Supreme Court rules that Section 24A of the SEBI does not require SEBI's consent to compound offences

Supreme Court rules that Section 24A of the SEBI does not require SEBI's consent to compound offences

In the case of Prakash Gupta v. Securities Exchange Board of India (Criminal Appeal No. 569 of 2021, decided on July 23, 2021), the Supreme Court of India (SC) held that the approval of the Securities and Exchange Board of India (SEBI) is necessary for the accused to have their offences under Section 24A of the Securities and Exchange Board of India Act, 1992 ("SEBI Act") compounded. 


However, the court stressed that the regulators' judgement must be given the appropriate amount of respect. The SC further stated that the Securities Appellate Tribunal ("SAT") or the court must offer convincing justifications for deviating from SEBI's opinion and should only do so if it is determined that SEBI's judgement is malicious or clearly arbitrary. In accordance with Section 24A of the SEBI Act, the SC also provided instructions for the compounding of offences by the SAT or court.


In the instant case titled Prakash Gupta vs. Securities and Exchange Board of India, the issue raised for clarification before the Supreme Court was:

  1. Whether the SEBI's permission is required for the court or SAT to compound offences under Section 24A of the SEBI Act?


With regard to this issue, the SC then examined the clause, concluding that Section 24A permits the SAT in the former situation, or a court in the latter, to exercise the power to combine any proceedings before or after their initiation.


The SC considered it instructive to additionally review the circulars published by SEBI while studying the pertinent problems in order to better comprehend the real-world applications of Section 24A. The SC made reference to the SEBI circular from April 20, 2007, the FAQs that were issued by SEBI in conjunction with that circular, as well as the SEBI circular from May 25, 2012 that amended the circular from April 20, 2007. Consequently, the court determined that a thorough reading of the two circulars and the FAQs released by SEBI.


The SC also explained that while the HPAC's decision on a party's application for compounding under Section 24A must be brought before the relevant court, the court's decision in this matter will ultimately be final.
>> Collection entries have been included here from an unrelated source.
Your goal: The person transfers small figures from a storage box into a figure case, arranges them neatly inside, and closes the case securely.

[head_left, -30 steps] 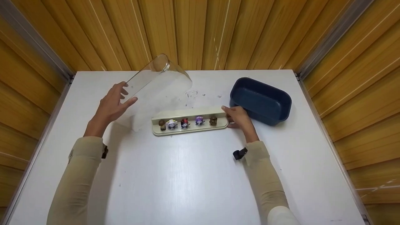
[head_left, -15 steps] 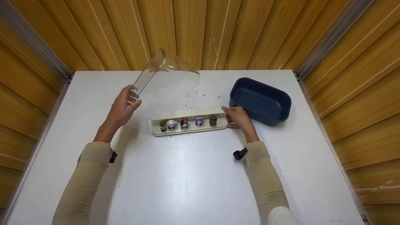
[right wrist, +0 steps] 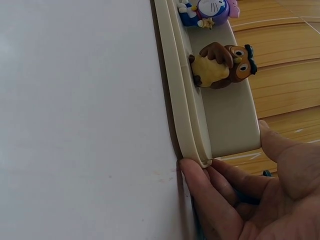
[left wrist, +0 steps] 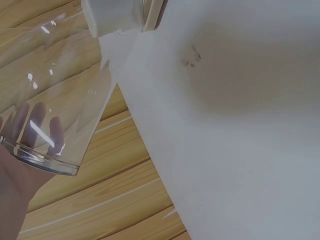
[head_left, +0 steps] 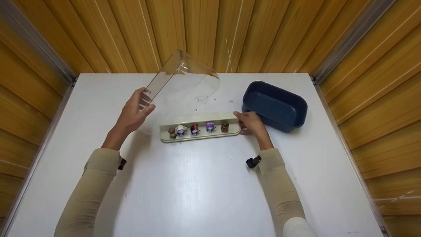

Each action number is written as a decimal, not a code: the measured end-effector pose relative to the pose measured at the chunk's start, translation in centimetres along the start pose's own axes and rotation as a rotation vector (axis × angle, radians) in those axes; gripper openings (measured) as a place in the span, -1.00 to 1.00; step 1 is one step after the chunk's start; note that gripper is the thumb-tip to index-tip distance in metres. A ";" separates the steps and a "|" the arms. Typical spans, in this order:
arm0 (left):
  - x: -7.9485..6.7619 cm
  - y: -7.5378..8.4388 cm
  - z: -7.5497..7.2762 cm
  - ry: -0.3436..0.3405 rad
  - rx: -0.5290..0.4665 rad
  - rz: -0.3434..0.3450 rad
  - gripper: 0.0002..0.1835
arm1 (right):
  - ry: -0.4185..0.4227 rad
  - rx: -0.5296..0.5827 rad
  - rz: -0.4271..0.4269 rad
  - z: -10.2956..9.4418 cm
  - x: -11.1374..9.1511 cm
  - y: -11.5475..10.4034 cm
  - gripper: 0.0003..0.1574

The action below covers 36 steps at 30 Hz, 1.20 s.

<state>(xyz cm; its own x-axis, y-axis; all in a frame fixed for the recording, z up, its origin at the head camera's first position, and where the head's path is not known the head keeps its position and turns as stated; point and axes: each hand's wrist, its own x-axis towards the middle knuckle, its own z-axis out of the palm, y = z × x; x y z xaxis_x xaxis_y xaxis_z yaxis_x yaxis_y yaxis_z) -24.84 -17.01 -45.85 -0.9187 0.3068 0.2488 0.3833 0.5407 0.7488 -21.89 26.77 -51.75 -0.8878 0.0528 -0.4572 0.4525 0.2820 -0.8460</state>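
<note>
My left hand [head_left: 131, 110] holds a clear plastic cover [head_left: 163, 80] by its near left end, tilted above the back of the table. In the left wrist view, the fingers show through the clear wall of the cover [left wrist: 65, 100]. My right hand [head_left: 253, 125] pinches the right end of a long cream display base [head_left: 197, 119]. Several small figurines stand in a row along that base, among them an owl [right wrist: 220, 65], a purple-topped figure [head_left: 210, 126] and a red-topped one [head_left: 194, 129]. At the base's left end are a white-topped figure [head_left: 180, 130] and a brown one [head_left: 172, 133].
A dark blue bin [head_left: 274, 107] stands just behind and right of my right hand. Wood-patterned walls [head_left: 204, 29] rise behind the white table [head_left: 197, 184] and along both sides. Small dark marks [head_left: 201, 98] dot the tabletop behind the base.
My left hand has moved right and closed in on the clear cover, which has shifted right and tilted differently. My right hand has stayed at the base's right end.
</note>
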 end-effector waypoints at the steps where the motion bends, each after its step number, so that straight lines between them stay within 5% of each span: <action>1: 0.0 0.1 0.0 -0.007 0.018 0.000 -0.26 | 0.000 0.001 0.001 0.0 0.0 0.0 -0.15; 9: 0.1 1.8 0.9 -0.097 0.182 -0.008 -0.16 | 0.008 0.003 0.010 0.1 0.1 -0.1 -0.19; 15: 0.4 2.9 1.9 -0.119 0.286 0.048 -0.14 | 0.013 -0.017 0.015 0.1 0.0 -0.2 -0.20; 25: 0.8 3.6 2.5 -0.123 0.347 0.107 -0.14 | 0.008 -0.019 0.002 0.0 0.0 -0.3 -0.26; 36: 1.3 4.1 3.3 -0.169 0.406 0.099 -0.03 | 0.015 0.003 0.003 0.1 0.0 -0.2 -0.29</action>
<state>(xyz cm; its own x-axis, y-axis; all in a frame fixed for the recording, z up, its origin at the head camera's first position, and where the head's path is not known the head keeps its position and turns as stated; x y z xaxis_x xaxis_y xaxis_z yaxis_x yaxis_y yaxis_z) -24.15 -11.84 -44.44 -0.8605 0.4774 0.1780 0.5054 0.7557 0.4165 -21.94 26.59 -51.65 -0.8878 0.0678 -0.4553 0.4550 0.2793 -0.8456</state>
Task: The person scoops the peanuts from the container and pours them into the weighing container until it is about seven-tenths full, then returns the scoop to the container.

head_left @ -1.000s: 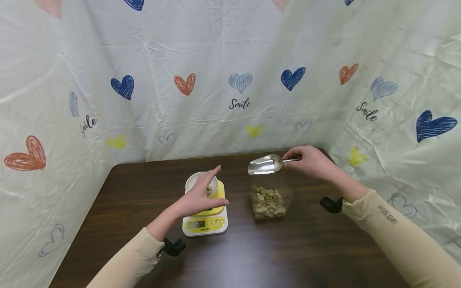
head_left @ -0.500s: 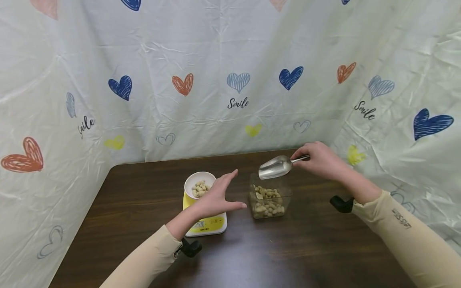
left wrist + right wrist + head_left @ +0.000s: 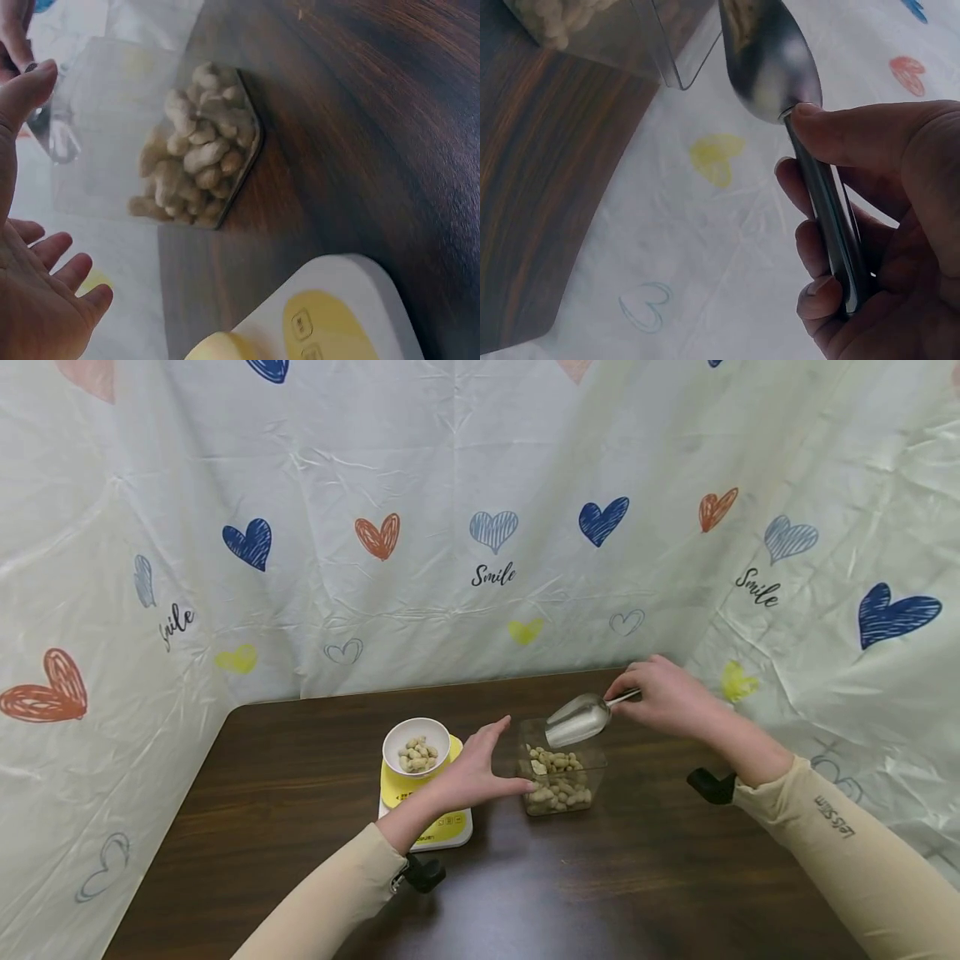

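Observation:
My right hand (image 3: pixel 663 695) grips the handle of a shiny metal scoop (image 3: pixel 579 720), its bowl tipped down to the left over a clear plastic container (image 3: pixel 600 767). Peanuts (image 3: pixel 199 150) in their shells fill the lower part of that container. Thumb and fingers wrap the scoop's handle (image 3: pixel 826 217) in the right wrist view. My left hand (image 3: pixel 472 774) is spread, thumb apart from the fingers, at the container's left side and holds nothing. Behind its wrist, a white bowl (image 3: pixel 396 745) with some peanuts sits on a yellow and white kitchen scale (image 3: pixel 459 832), whose display is hidden by the arm.
A dark wooden table (image 3: pixel 285 827) bears everything. White cloth (image 3: pixel 420 460) printed with hearts hangs along its back and sides. The scale stands just left of the container, with a gap of bare wood between them.
My left hand has moved right, from over the scale to the container, uncovering the bowl. The scoop has shifted slightly right and tilted lower towards the container.

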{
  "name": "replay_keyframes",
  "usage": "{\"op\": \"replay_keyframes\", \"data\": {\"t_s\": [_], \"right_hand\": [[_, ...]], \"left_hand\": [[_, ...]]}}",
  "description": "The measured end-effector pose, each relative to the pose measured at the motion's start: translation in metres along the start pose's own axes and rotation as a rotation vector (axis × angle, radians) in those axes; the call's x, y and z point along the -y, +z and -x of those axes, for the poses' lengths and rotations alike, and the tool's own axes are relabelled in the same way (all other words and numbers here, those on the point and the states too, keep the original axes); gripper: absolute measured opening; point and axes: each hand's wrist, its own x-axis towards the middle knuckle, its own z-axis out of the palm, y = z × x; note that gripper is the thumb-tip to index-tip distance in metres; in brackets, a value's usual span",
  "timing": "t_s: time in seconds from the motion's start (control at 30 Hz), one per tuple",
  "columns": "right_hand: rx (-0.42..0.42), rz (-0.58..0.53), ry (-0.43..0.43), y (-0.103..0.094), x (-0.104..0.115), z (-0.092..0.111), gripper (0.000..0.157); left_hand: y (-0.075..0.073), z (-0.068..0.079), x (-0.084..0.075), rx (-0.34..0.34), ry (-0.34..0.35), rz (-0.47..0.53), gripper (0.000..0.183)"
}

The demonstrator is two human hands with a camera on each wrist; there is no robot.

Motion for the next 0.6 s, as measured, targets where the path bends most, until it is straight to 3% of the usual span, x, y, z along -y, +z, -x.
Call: {"op": "replay_keyframes", "data": {"t_s": [0.6], "right_hand": [[0.002, 0.106, -0.096, 0.015, 0.011, -0.008, 0.012]], "left_hand": [[0.024, -0.018, 0.005, 0.007, -0.054, 0.059, 0.114]]}}
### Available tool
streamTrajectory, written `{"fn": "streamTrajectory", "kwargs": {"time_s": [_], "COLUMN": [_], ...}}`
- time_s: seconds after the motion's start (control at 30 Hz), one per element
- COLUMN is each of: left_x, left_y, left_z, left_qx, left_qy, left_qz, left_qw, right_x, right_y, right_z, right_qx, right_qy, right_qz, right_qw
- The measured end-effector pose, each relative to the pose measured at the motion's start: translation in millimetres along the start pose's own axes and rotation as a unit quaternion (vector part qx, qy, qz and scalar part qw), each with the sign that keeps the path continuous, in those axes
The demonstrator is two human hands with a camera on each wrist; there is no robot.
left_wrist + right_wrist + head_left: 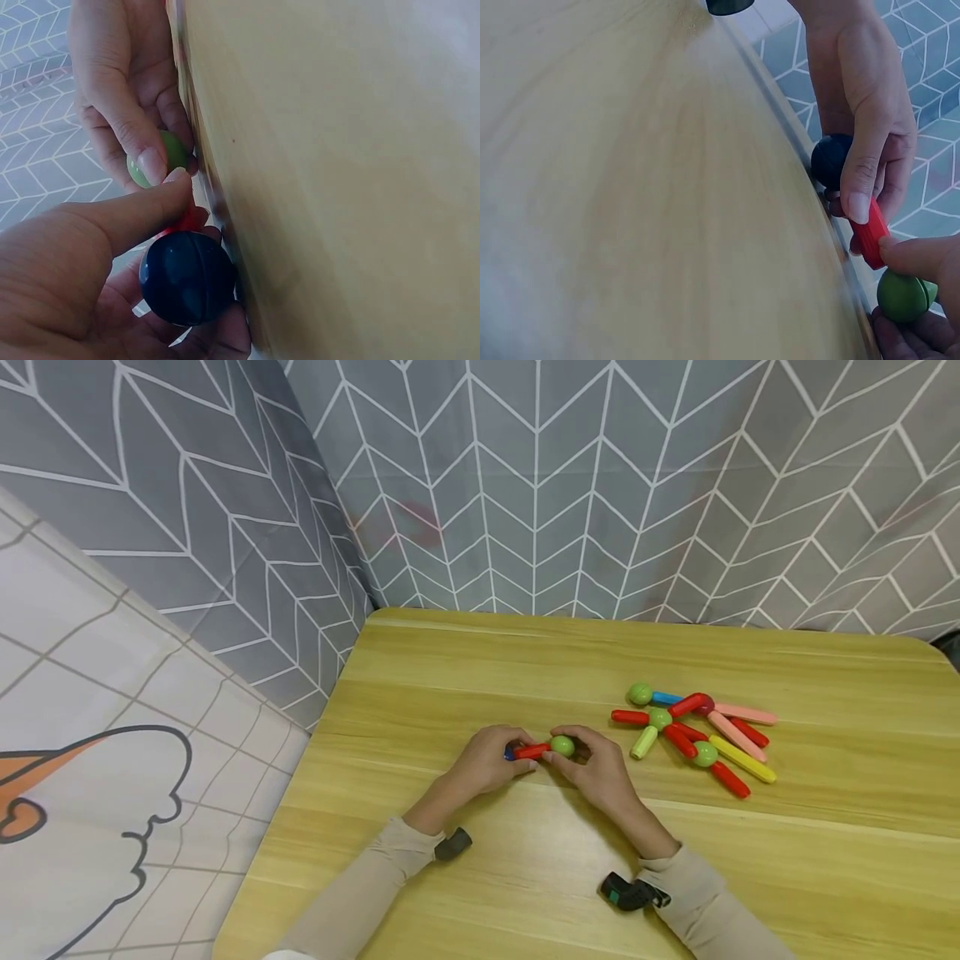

The SC then addressed the jurisprudential backdrop of compounding of offences in order to assess the validity of SEBI's position that its approval must be regarded as obligatory for compounding. 


The Court categorically stated that, 


"Notwithstanding anything contained in the Code of Criminal Procedure, 1973 (2 of 1974), any offence punishable under this Act, not being an offence punishable with imprisonment only, or with imprisonment and also with fine, may either before or after the institution of any proceeding, be compounded by a Securities Appellate Tribunal or a court before which such proceedings are pending”.